### WORK TO COMPLETE
Check each line of the material. Copy those containing "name".

DATA BELOW Block Start

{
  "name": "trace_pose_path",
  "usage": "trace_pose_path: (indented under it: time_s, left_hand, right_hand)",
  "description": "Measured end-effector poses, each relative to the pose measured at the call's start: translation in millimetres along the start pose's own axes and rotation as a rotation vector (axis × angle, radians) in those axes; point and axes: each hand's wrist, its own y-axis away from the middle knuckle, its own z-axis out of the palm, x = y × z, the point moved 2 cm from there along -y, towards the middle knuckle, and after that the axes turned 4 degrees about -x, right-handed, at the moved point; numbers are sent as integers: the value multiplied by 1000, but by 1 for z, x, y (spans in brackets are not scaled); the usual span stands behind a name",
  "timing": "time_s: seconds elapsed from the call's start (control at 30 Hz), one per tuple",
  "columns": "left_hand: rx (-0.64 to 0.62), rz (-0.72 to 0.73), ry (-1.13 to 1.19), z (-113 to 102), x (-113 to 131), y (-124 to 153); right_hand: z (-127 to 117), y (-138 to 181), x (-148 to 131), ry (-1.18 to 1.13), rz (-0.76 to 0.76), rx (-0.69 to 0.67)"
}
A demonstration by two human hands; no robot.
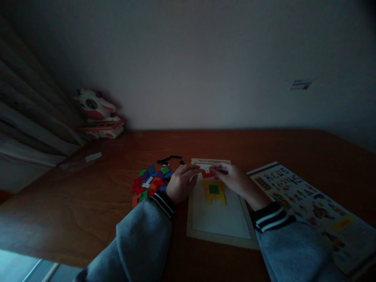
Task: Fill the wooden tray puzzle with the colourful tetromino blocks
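A red puzzle piece lies at the upper part of a pale tray board, between my two hands. My left hand reaches in from the left, its fingers stretched and its thumb apart, a fingertip at the piece's left edge. From the other side, my right hand has its fingertips closed at the right end of the same piece. Just below, yellow pieces surround a green piece on the board.
Loose coloured pieces lie heaped left of the board, with several black strips behind them. A printed pattern sheet lies to the right, partly under my right sleeve. A cow-shaped toy stands at the back left by a curtain.
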Motion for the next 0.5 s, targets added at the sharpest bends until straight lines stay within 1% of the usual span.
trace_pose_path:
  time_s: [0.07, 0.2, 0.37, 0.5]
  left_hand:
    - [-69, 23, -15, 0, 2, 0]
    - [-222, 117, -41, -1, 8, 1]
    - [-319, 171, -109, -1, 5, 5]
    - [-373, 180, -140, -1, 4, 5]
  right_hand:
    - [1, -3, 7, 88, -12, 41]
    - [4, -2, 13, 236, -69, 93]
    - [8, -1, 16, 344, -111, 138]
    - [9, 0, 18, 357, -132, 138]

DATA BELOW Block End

### OUTPUT
  "name": "trace_pose_path",
  "description": "Measured end-effector poses, each relative to the pose measured at the call's start: translation in millimetres along the start pose's own axes and rotation as a rotation vector (axis × angle, radians) in those axes; point and axes: each hand's wrist, its own y-axis away from the middle knuckle, its own z-axis out of the palm, x = y × z, the point moved 2 cm from there along -y, towards the middle knuckle, and after that the axes turned 4 degrees about -x, right-handed, at the moved point; numbers are sent as integers: the value multiplied by 1000, but by 1 for z, x, y (spans in brackets are not scaled); the usual span stands behind a name",

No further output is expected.